THE COURT: Will you abide by it?
M.G: Yes.
DNA Order
All right. Further, pursuant to section 487.051(4) of the Criminal Code a DNA order is mandatory as sexual assault is a primary designated offence. Therefore, I will order that a sample of your blood be taken today for inclusion of your DNA profile in the national DNA databank.
SOIRA Designation
Further, I am going to order that you be designated as a person convicted of a designated offence pursuant to section 490.011 of the Criminal Code for a period of 20 years, and that you therefore will be required to comply with the terms of the Sex Offender Information Registration Act for that period.
Section 161 Order
In addition, pursuant to section 161 of the Criminal Code, I order that, for a period of 10 years:
• You not attend at a public park or public swimming area where persons under the age of 16 years are present or can reasonably expected to be present, or a daycare centre, school ground, playground, or community centre unless you are in the immediate and continuous presence of another person over the age of 21.
• Further, that you not attend within 500 metres of any place you know L.S., T.S. or S.S. to be, including their residence, place of education, place of employment or place of worship;
• Further, that you not seek, obtain or continue any employment, whether or not the employment is remunerated, or become or be a volunteer in any capacity, that involves being in a position of trust or authority towards persons under the age of 16 years;
• Then, finally, that you not have any contact, including communicating by any means with a person who is under the age of 16 years except if you are in the immediate and continuous presence of another adult person over the age of 21.
Now, the part about the Sex Offender Identification Registration Act, do you understand that?
M.G: Yes.
THE COURT: You're going to abide by that?
M.G: Yes.
THE COURT: All right. And failure to abide by that is a separate serious offence, you get that?
M.G: Yes.
THE COURT: Okay. And then further, you understand the terms of the 161 order that I've made? I explained them a bit — at least in terms of my thinking in terms of the rationalization for them — but I've gone through the various terms, do you understand them?
M.G: Yes.
THE COURT: All right. And I have to warn you, failure to abide by any of those terms is a separate serious crime and it's very serious, it's quite common that people go to jail for breaching orders of this nature. I can tell you that the Court of Appeal just late last year overturned a sentence and imposed a sentence of six months on someone who went to a school in contravention of one of these orders, all right. So you have to be fastidious in following it and its wording to the letter, all right. You understand?
M.G: Yes.
THE COURT: And just in terms of, should you have children, you heard what I had to say in that regard. It is a situation where you'll have lots of advance warning and you could come back to court and bring an application. You could very well bring it before me. Based on your circumstances at that point in time, a variation of the order could be considered, okay? So...
M.G: All right.
THE COURT: ...just bear that mind and I'm sure Mr. Plant will explain that to you as well.

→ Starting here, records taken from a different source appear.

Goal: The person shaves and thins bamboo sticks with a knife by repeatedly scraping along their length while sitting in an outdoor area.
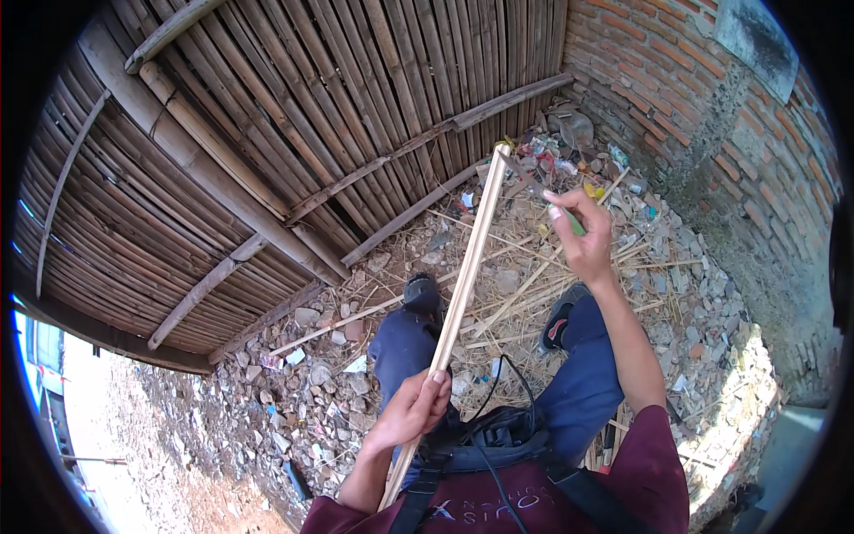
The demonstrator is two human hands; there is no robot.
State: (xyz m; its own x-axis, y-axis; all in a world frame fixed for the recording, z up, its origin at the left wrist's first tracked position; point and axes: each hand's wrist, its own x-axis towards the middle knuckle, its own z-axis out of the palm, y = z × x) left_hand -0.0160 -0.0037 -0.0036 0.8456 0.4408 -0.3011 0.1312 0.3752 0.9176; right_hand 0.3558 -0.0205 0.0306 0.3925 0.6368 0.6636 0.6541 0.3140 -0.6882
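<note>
A long, pale bamboo strip (478,245) runs from beside my body up and away to the far middle. My left hand (412,408) is closed around its lower part, thumb lying along the strip. My right hand (585,236) is closed on a green-handled knife (577,227), with part of the handle hidden by the fingers. The thin blade points left toward the far end of the strip, and whether its edge touches the bamboo I cannot tell.
A wall of bamboo slats (382,80) with pole braces stands to the left and ahead. On the right rises a brick wall (658,67). Rubble (311,374), litter and loose bamboo strips (525,303) cover the ground around my feet. A black cable (487,405) hangs at my waist.
</note>
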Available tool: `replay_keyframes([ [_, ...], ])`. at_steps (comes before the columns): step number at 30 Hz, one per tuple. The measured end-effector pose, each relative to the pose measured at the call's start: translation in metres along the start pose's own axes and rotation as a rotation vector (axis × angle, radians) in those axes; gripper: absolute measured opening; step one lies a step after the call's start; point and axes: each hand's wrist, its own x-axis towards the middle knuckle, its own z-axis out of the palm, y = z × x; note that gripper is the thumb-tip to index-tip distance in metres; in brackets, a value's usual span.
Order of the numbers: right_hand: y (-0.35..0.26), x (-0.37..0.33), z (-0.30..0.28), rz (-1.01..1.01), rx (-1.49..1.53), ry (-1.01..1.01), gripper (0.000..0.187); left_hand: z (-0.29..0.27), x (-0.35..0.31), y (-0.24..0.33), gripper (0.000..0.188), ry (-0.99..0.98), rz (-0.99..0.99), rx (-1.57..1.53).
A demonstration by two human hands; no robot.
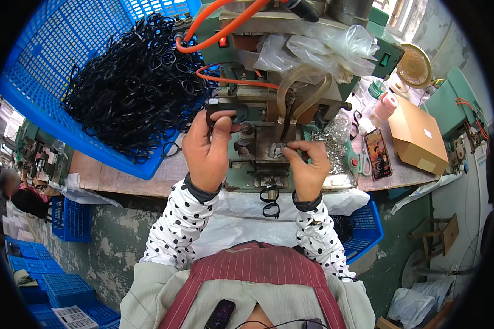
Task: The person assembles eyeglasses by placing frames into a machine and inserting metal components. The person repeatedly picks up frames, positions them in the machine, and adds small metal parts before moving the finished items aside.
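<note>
My left hand is raised at the left of a green bench machine, its thumb and fingers closed on a black looped plastic piece. My right hand reaches to the machine's middle. Its thumb and forefinger pinch at a small shiny piece on the metal fixture; exactly what is between the fingertips is too small to tell. Two beige tubes come down just above that fixture. A black piece with two loops hangs at the machine's front edge.
A large blue basket heaped with black looped pieces stands at the left. Right of the machine lie small metal parts, scissors, a phone and a cardboard box. Orange hoses cross above.
</note>
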Motion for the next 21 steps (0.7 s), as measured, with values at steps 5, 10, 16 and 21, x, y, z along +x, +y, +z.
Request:
replay_keyframes([
  [5, 0.008, 0.001, 0.015, 0.081, 0.051, 0.001, 0.041, -0.007, -0.006, 0.008, 0.018, 0.001, 0.016, 0.177],
  [10, 0.008, 0.002, 0.018, 0.092, 0.108, -0.006, 0.052, -0.006, 0.004, 0.002, 0.017, -0.025, -0.009, 0.098],
  [16, 0.010, 0.004, 0.020, 0.092, 0.207, 0.041, 0.052, -0.005, 0.005, 0.004, 0.017, -0.033, 0.013, 0.092],
  [21, 0.014, 0.005, 0.024, 0.072, 0.260, 0.048, 0.053, -0.006, 0.004, 0.001, 0.019, -0.041, 0.002, 0.095],
])
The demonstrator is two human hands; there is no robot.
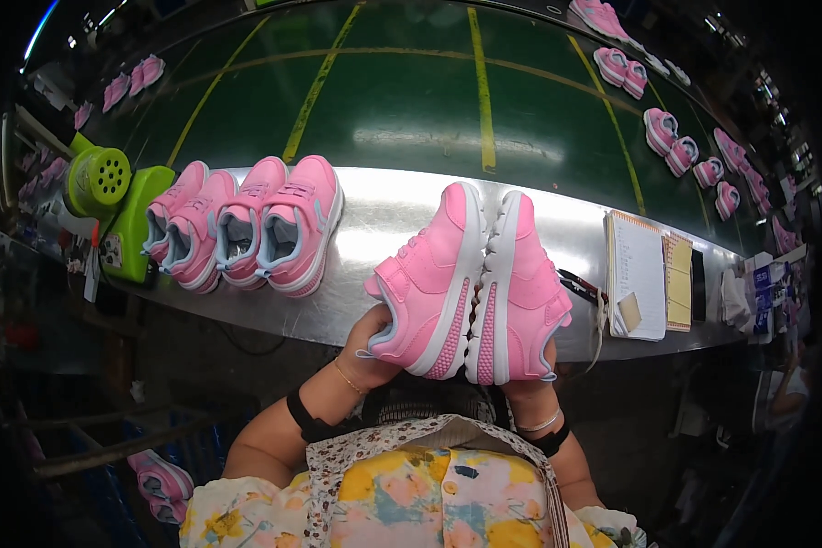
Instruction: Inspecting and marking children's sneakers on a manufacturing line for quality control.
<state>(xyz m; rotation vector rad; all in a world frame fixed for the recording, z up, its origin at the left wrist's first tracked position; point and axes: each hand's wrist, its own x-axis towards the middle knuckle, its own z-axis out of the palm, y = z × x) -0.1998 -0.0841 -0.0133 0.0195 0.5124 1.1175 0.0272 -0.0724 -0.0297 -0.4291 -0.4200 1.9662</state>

Victim Fine Surcharge and Conclusion
Lastly, there is the matter of the victim fine surcharge. It's $100, you will have 30 days to pay that, okay?
M.G: Okay.
THE COURT: That completes the sentencing. The remaining counts?

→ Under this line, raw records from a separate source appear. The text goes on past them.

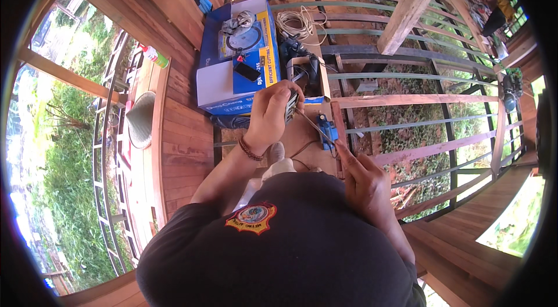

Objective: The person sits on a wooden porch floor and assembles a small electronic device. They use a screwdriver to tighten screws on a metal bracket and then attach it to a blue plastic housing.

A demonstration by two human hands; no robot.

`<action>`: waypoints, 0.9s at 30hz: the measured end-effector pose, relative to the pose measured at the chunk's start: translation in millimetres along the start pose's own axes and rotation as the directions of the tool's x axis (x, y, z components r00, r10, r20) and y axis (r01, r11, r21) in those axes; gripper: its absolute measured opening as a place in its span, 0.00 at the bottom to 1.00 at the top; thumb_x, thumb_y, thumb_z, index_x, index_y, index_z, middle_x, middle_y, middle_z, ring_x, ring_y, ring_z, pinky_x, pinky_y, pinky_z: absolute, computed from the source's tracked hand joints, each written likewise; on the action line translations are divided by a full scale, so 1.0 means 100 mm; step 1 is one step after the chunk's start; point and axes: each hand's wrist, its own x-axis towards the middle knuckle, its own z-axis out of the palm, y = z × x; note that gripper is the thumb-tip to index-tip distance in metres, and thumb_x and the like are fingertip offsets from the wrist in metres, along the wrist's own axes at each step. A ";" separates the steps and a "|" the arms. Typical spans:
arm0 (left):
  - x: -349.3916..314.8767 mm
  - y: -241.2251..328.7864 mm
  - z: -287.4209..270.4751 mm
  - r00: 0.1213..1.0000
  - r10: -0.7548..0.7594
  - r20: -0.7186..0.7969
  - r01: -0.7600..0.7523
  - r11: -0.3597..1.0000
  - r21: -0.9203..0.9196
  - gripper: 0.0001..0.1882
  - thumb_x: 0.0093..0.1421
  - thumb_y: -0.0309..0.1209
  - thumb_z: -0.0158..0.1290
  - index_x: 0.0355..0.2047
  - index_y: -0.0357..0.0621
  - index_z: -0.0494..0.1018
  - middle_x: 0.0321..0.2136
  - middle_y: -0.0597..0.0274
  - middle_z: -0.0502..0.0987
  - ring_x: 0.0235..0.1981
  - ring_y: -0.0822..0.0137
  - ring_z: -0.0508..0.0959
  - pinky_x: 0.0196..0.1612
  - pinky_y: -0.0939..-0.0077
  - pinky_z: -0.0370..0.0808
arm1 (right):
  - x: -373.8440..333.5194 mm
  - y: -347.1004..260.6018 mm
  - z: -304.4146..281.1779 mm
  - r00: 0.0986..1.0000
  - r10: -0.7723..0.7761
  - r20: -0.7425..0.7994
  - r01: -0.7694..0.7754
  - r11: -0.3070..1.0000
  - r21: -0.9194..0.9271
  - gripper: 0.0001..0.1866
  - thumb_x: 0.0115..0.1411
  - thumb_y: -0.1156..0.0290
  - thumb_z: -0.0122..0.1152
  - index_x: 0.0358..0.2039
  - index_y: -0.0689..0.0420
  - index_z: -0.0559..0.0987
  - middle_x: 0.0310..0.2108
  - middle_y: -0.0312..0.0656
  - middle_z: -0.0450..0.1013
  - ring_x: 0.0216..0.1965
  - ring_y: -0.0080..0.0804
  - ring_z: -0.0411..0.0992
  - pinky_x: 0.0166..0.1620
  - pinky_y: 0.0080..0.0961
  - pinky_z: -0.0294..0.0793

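Observation:
My left hand [272, 114] is closed around a small dark box-shaped device [291, 108], held up in front of my chest. A thin brown strand [314, 125] runs from that device down to my right hand [361, 178], whose fingers pinch its lower end. A small blue tool [326, 129] lies on the wooden plank just behind the strand. A brown beaded band sits on my left wrist [250, 149].
A blue and white cardboard box [224, 83] with a disc on top lies on the planks ahead. A coil of pale cord [297, 21] and a black power tool [302, 63] sit beside it. Metal rails [407, 77] span open ground to the right.

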 end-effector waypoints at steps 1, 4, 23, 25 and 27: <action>0.00 0.01 0.00 1.000 0.003 -0.003 -0.003 1.000 0.009 0.22 0.70 0.37 0.37 0.33 0.31 0.75 0.25 0.58 0.77 0.28 0.71 0.76 0.35 0.75 0.74 | 0.00 -0.01 -0.01 1.000 0.000 -0.005 0.000 1.000 -0.007 0.29 0.56 0.80 0.59 0.59 0.46 0.79 0.21 0.40 0.68 0.19 0.39 0.72 0.24 0.37 0.74; 0.01 0.02 0.02 0.999 -0.048 -0.023 0.047 0.998 -0.033 0.23 0.70 0.39 0.36 0.34 0.32 0.75 0.25 0.57 0.77 0.28 0.70 0.76 0.35 0.74 0.74 | 0.00 -0.04 -0.03 1.000 -0.003 -0.002 0.003 0.999 -0.032 0.29 0.56 0.80 0.59 0.59 0.46 0.79 0.22 0.40 0.68 0.19 0.41 0.72 0.24 0.37 0.74; -0.05 -0.06 0.04 0.945 -0.308 -0.111 0.296 0.948 -0.112 0.24 0.72 0.41 0.35 0.34 0.36 0.75 0.26 0.57 0.78 0.26 0.68 0.77 0.33 0.73 0.77 | 0.01 -0.01 0.05 0.999 0.040 0.029 -0.039 0.998 -0.045 0.27 0.57 0.79 0.60 0.58 0.45 0.80 0.23 0.41 0.69 0.20 0.42 0.73 0.25 0.40 0.72; -0.06 -0.08 0.03 0.948 -0.300 -0.108 0.290 0.951 -0.104 0.24 0.73 0.41 0.35 0.35 0.36 0.75 0.26 0.57 0.78 0.26 0.68 0.77 0.33 0.73 0.76 | 0.01 0.00 0.06 0.999 0.038 0.028 -0.036 0.998 -0.050 0.27 0.57 0.79 0.60 0.58 0.45 0.80 0.23 0.41 0.69 0.20 0.42 0.73 0.25 0.40 0.72; -0.06 -0.09 0.02 0.948 -0.300 -0.107 0.290 0.952 -0.101 0.23 0.73 0.41 0.36 0.35 0.35 0.75 0.27 0.57 0.78 0.26 0.68 0.77 0.33 0.73 0.76 | 0.01 0.00 0.06 0.999 0.036 0.028 -0.035 0.998 -0.053 0.27 0.57 0.78 0.61 0.57 0.45 0.80 0.23 0.41 0.68 0.20 0.42 0.73 0.25 0.40 0.72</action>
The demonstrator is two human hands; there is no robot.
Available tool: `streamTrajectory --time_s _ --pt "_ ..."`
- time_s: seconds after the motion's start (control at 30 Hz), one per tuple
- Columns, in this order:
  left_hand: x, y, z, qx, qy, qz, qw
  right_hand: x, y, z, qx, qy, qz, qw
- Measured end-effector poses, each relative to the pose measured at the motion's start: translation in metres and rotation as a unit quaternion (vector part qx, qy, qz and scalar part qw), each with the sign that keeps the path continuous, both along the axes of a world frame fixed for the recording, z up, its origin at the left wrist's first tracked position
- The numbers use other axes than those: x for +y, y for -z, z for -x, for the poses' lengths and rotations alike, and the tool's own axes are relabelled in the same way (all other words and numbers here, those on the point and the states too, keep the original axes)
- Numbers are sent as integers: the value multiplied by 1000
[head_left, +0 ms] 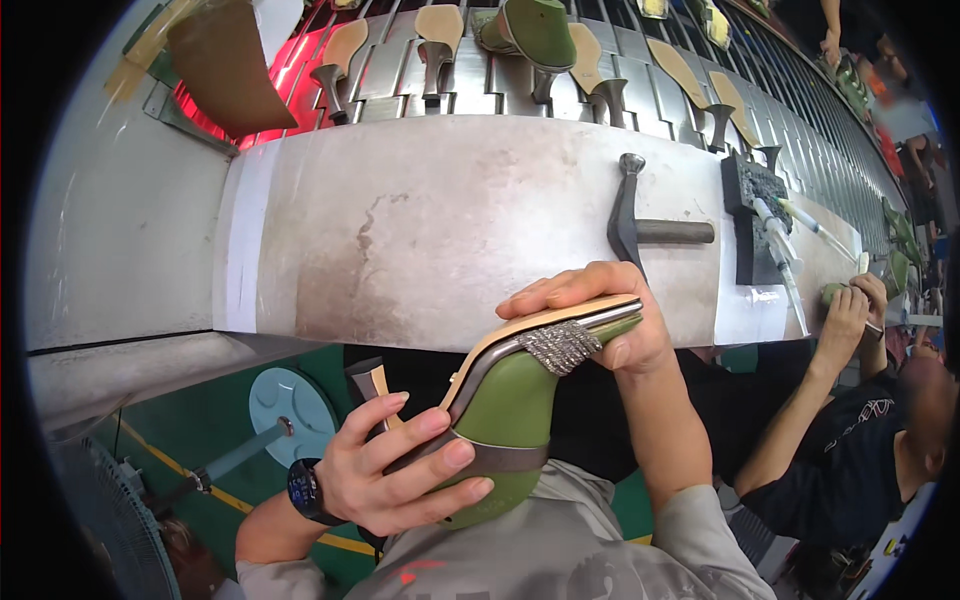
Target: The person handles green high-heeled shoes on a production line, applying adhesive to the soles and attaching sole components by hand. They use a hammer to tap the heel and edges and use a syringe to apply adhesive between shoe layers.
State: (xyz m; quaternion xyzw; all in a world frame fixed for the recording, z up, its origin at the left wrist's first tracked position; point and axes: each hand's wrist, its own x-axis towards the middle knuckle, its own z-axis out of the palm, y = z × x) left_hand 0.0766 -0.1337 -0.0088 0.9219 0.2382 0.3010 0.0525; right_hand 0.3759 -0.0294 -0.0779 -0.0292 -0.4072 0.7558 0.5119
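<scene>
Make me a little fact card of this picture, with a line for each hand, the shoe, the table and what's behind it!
Left hand: holds the heel end of the green shoe
Right hand: holds its toe end
Shoe: tan sole facing away from the wearer, sparkly band near the toe
Table: hammer; black block with syringes against it
Behind table: tan heeled soles on metal slats
Nearby, right: another person's hand
</scene>
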Motion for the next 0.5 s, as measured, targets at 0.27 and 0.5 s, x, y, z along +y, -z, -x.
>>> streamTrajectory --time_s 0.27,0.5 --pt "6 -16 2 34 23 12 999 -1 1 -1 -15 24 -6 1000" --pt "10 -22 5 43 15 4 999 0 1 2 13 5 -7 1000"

MS. HACKETT: To be withdrawn, please.
THE COURT: The remaining counts will be marked withdrawn against you. If you could just take a seat in the prisoner's box, we'll call down to cells to have someone come and get you. They'll process you and you'll be released later today, okay.
MS. HACKETT: Can I just confirm? There should have been a publication ban I imagine from the last occasion. Could we just....
THE COURT: There was.
MS. HACKETT: Okay, good.
THE COURT: ...there is.
WHEREUPON THIS MATTER WAS CONCLUDED
Certificate of Transcript
I, Kim Fess, certify that this document is a true and accurate transcript of the recording of R. v. G. in the Ontario Court of Justice held at 7755 Hurontario Street, Brampton, Ontario, taken from Recording No. 3111_302_20160620_093626__30_STRIBOJ.dcr, which has been certified in Form 1.